Phœbé Marks poussa la porte de la salle, laissant milady derrière elle.

Luke était assis, les jambes étendues sur les chenets. Il tenait d’une main un verre de gin, et de l’autre le tisonnier dont il se servait pour remuer les charbons et livrer passage à la flamme.

Quand sa femme parut, il retira brusquement le tisonnier et dit en branlant la tête comme un homme ivre :

« Vous vous êtes donc enfin décidée à revenir, madame, je vous croyais partie pour toujours. »

Sa langue était épaisse ; il parlait avec peine et d’une façon peu intelligible ; ses yeux étaient humides, ses mains tremblantes, et sa voix indiquait qu’il avait bu ce soir-là encore plus que de coutume.
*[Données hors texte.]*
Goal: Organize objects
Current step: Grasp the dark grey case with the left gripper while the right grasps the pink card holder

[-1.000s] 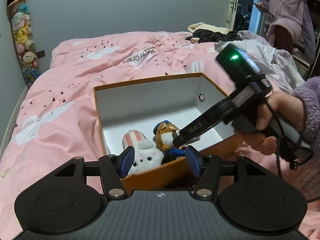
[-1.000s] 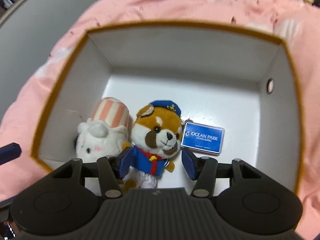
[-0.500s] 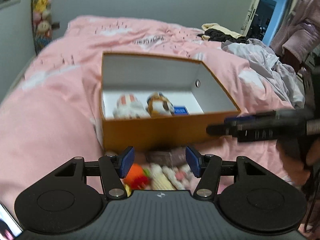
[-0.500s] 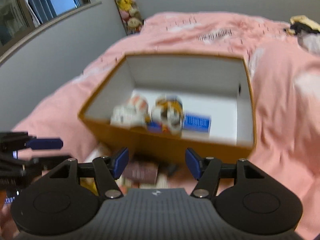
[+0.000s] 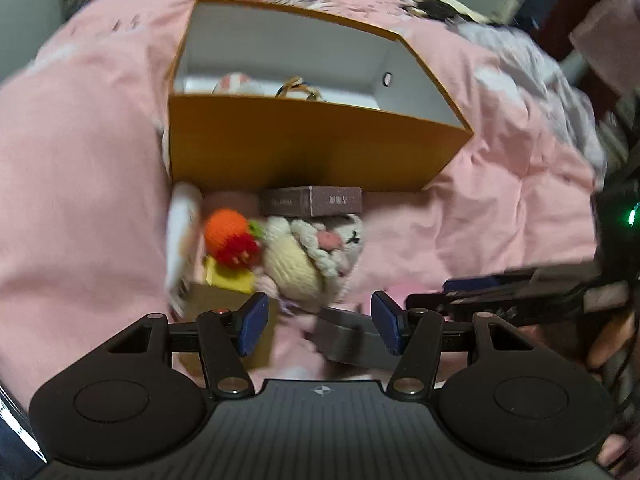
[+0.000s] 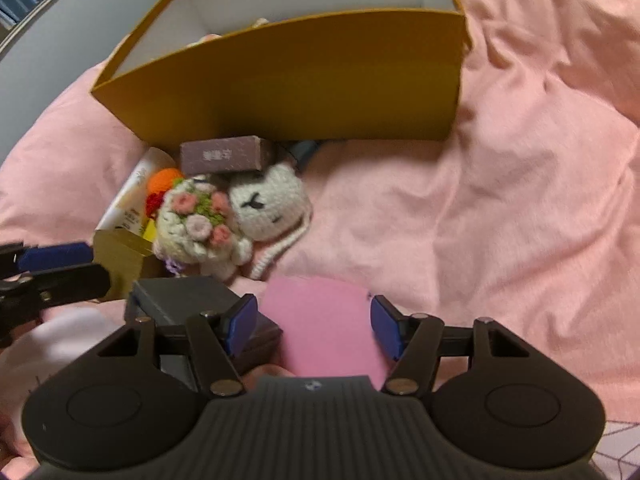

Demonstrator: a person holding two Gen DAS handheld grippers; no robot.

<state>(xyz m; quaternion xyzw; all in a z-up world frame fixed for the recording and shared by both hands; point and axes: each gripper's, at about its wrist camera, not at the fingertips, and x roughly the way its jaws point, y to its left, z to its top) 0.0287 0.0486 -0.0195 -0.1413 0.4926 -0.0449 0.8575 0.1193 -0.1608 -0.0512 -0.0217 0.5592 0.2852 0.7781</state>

Brutal à jeun, il l’était dix fois plus encore en état d’ivresse. Il ne gardait plus alors la moindre réserve.

« Je… je suis restée plus longtemps que je ne pensais, répondit Phœbé d’un ton conciliant ; mais j’ai vu milady, et elle a été très-bonne pour nous, et… elle réglera cette affaire.

— Très-bonne, ah ! ah ! vraiment, murmura Marks d’une voix entrecoupée, je ne lui en sais aucun gré ; je la connais, sa bonté, et si elle n’y était pas forcée, elle changerait d’allures. »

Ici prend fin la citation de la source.